Getting zero matches for LATCH_UNSIGNED + GPUBRUTEFORCEHAMMING & for LATCH_BINARY + BRUTEFORCEHAMMING

robeastham commented 7 years ago

So ComputeFeatures seems to be running okay, though not great. Results from ComputeFeatures when using LATCH_UNSIGNED seem better than LATCH_BINARY. That is to say that most of the files sizes of .desc, on my images, seem about the same as equivalent when run through SIFT (avg about 3mb per file - I am using .png to mask each 18MP image - so about 3/4 of the frame is masked - 96 images in total). Sadly the .feat files seem smaller than their equivalents when run through SIFT by about 30%. Though some outliers have more than SIFT and others significantly less.

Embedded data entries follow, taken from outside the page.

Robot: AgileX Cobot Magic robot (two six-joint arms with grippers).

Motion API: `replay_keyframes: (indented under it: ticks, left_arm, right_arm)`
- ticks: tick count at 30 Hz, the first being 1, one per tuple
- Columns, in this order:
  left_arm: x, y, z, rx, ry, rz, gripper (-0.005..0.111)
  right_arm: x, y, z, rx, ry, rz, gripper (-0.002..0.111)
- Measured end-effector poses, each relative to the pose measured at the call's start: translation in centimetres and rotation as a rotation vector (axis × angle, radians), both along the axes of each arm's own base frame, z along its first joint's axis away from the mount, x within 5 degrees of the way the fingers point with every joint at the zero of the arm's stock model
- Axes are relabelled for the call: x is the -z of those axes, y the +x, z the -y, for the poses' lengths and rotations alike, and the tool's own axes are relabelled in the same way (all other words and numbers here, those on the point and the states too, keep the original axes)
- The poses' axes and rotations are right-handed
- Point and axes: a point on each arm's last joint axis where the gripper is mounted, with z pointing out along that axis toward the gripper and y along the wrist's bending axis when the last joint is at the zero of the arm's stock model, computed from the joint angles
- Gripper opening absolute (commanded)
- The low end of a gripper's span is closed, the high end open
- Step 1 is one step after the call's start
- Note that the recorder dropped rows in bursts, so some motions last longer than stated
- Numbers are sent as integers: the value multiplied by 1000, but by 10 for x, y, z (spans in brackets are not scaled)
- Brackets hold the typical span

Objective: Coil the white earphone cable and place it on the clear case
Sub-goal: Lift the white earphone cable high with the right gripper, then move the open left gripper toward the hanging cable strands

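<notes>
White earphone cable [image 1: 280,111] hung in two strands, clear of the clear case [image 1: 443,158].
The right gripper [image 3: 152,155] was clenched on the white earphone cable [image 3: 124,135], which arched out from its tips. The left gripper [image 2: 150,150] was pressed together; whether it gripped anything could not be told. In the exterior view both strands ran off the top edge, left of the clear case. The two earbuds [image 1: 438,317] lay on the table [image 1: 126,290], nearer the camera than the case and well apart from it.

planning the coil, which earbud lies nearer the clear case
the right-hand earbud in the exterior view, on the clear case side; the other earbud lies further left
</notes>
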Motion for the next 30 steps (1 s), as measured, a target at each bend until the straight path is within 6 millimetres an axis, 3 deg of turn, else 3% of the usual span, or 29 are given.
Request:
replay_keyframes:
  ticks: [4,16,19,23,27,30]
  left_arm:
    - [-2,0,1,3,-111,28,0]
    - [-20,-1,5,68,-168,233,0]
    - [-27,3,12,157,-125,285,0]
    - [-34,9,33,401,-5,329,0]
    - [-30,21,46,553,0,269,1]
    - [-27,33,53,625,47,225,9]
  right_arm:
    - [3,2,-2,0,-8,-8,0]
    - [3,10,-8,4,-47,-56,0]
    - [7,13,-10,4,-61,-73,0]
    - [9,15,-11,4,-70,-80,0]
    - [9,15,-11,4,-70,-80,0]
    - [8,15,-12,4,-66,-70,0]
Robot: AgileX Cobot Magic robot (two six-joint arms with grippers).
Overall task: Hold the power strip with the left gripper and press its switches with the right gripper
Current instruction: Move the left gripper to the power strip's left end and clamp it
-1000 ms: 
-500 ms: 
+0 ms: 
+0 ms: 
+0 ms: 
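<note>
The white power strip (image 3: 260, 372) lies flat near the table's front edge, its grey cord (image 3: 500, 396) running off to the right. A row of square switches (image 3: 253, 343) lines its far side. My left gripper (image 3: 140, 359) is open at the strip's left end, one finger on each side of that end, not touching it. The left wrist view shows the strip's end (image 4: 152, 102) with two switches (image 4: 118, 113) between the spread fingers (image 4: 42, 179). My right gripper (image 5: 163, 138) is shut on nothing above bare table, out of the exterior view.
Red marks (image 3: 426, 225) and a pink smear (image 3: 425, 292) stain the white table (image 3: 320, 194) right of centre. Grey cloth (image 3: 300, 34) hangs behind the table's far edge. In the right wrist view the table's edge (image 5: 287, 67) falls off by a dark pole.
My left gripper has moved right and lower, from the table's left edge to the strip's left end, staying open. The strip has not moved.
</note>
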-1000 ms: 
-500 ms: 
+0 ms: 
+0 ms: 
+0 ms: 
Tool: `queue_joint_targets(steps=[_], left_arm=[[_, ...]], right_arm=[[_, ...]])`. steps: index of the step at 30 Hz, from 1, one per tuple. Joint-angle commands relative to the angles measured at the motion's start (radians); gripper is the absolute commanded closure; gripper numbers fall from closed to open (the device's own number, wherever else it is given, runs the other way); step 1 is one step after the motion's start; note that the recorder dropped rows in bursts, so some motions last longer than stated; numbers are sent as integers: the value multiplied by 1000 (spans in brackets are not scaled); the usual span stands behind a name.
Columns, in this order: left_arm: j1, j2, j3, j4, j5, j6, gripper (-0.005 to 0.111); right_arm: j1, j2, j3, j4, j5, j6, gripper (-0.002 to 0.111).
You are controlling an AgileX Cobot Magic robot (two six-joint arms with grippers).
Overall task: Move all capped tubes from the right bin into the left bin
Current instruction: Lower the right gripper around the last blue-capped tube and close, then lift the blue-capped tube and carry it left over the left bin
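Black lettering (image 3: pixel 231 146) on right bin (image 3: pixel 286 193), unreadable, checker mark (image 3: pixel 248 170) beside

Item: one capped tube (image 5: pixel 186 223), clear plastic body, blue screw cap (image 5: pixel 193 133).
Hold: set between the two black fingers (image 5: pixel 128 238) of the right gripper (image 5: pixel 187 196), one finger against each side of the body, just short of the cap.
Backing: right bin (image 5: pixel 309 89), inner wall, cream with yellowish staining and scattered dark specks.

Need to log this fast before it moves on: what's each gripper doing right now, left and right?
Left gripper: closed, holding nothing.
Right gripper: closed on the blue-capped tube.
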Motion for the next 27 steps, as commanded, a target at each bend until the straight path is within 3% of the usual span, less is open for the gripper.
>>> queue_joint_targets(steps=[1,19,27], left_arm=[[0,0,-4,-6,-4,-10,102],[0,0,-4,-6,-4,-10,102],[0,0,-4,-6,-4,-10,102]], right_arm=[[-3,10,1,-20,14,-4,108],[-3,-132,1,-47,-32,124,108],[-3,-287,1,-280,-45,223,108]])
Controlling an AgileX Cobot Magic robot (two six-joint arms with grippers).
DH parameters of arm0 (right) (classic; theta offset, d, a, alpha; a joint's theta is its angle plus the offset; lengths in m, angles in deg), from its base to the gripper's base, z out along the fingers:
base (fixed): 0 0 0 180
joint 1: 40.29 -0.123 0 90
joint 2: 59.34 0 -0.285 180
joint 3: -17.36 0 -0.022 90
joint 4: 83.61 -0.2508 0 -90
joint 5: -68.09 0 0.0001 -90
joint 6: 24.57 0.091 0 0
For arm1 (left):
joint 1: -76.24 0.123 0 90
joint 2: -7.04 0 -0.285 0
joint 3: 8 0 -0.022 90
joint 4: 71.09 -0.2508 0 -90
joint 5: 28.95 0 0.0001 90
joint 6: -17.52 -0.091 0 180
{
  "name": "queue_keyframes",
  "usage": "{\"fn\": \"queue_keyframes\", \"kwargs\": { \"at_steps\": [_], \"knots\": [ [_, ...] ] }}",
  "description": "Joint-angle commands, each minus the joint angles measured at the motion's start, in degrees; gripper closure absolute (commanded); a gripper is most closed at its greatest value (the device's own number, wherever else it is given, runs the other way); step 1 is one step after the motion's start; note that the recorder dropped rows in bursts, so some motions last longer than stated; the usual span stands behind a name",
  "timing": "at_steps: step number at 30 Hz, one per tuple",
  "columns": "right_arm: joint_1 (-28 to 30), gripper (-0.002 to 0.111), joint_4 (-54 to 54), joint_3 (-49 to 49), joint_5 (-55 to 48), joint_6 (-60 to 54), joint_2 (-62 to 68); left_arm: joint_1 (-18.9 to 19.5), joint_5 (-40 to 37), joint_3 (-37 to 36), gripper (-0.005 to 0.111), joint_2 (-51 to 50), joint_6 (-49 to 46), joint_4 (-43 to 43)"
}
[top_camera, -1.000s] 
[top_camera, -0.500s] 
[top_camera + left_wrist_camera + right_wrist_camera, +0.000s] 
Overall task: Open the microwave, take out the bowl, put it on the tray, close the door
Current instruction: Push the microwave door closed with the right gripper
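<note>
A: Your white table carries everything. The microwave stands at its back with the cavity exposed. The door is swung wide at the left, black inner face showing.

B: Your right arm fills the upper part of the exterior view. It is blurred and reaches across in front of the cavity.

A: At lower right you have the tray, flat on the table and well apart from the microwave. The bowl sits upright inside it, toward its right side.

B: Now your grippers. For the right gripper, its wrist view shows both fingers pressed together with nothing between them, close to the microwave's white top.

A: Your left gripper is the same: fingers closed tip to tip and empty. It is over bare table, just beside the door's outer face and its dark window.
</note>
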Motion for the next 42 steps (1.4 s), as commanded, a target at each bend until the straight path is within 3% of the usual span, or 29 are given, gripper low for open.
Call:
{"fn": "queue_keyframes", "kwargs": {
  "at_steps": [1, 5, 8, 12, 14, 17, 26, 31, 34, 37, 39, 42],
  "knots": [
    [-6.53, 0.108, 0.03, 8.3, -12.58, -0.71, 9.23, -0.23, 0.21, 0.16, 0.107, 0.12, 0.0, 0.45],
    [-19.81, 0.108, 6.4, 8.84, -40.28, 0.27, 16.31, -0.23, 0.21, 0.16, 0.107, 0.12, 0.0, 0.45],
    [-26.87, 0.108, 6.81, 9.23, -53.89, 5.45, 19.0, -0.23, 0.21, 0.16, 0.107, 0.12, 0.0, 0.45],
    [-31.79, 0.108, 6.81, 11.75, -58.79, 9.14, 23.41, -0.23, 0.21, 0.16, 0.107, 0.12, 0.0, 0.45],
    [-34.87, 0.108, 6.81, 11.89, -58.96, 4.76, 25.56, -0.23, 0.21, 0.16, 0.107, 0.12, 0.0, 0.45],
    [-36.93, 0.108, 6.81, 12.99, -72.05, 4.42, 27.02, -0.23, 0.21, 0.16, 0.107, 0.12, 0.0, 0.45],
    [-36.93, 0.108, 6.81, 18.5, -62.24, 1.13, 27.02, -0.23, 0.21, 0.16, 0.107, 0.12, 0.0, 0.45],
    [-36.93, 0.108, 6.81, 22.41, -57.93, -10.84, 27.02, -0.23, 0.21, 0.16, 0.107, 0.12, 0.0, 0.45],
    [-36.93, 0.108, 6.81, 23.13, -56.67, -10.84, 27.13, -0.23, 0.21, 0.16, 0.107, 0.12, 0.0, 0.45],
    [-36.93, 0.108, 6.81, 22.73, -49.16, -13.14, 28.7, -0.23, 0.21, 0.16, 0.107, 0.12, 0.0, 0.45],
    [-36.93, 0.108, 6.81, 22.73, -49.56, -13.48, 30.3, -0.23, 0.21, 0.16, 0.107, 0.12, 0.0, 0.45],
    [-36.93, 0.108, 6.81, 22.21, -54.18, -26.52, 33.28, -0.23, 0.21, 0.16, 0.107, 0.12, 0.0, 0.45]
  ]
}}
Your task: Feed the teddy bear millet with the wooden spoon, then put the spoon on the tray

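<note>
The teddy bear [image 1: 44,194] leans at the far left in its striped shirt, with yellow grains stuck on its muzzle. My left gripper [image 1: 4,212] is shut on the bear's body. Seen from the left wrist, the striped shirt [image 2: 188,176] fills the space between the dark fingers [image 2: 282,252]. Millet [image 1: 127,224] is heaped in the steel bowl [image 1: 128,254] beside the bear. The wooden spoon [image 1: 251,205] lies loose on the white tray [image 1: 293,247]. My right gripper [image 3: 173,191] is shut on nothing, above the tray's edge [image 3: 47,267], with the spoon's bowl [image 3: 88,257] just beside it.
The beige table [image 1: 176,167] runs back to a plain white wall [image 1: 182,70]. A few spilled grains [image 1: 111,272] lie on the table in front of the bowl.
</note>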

When I run the ComputeMatches using either of GPUBRUTEFORCEHAMMING or BRUTEFORCEHAMMING against the either LATCH_UNSIGNED or LATCH_BINARY, with ratio of 0.8 and also 0.99, it completes without error in about 2 seconds and I get 1k match files for all new files created after this step. So no matches at all. This seems like something is off, given that the ComputeFeatures stage did come up with data similar to the SIFT results. Perhaps I've compiled something wrong, even though ComputeMatches seems to run without error.

I'm using a turntable setup and so perhaps that's the problem - not sure if LATCH is even a good match for situations like this where the camera is fixed and subject rotates?

I have tried PNNET too and ended up with significantly larger .desc files in the ComputeFeatures stage, but the smallest .feat files when compared to SIFT and LATCH_UNSIGNED. I also got the 1k matches file behaviours with PNNET. SIFT works fine and gives me a sparse cloud that rivals commercial photogrammetry software.

Any pointers you can provide would be great. I'd love to get the speed of a LATCH based solution.

mdaiter commented 7 years ago

Ah, okay. Let me explain (and thank you so much for pointing this out, as there has been some confusion for a while about which matching version to use).

LATCH_BINARY needs to be used with the matching method GPU_LATCH. The reason behind this is due to @csp256's and @komrad36's matching kernel being specifically tuned for operating on 512-bit-long data. The matching kernel should easily work and return positive results then.

LATCH_UNSIGNED stores data from LATCH's method in 16 32-bit-long integers; therefore, this must be used with GPUBRUTEFORCEHAMMING. However, I strongly advise running LATCH with LATCH_BINARY with the custom GPU_LATCH matching method.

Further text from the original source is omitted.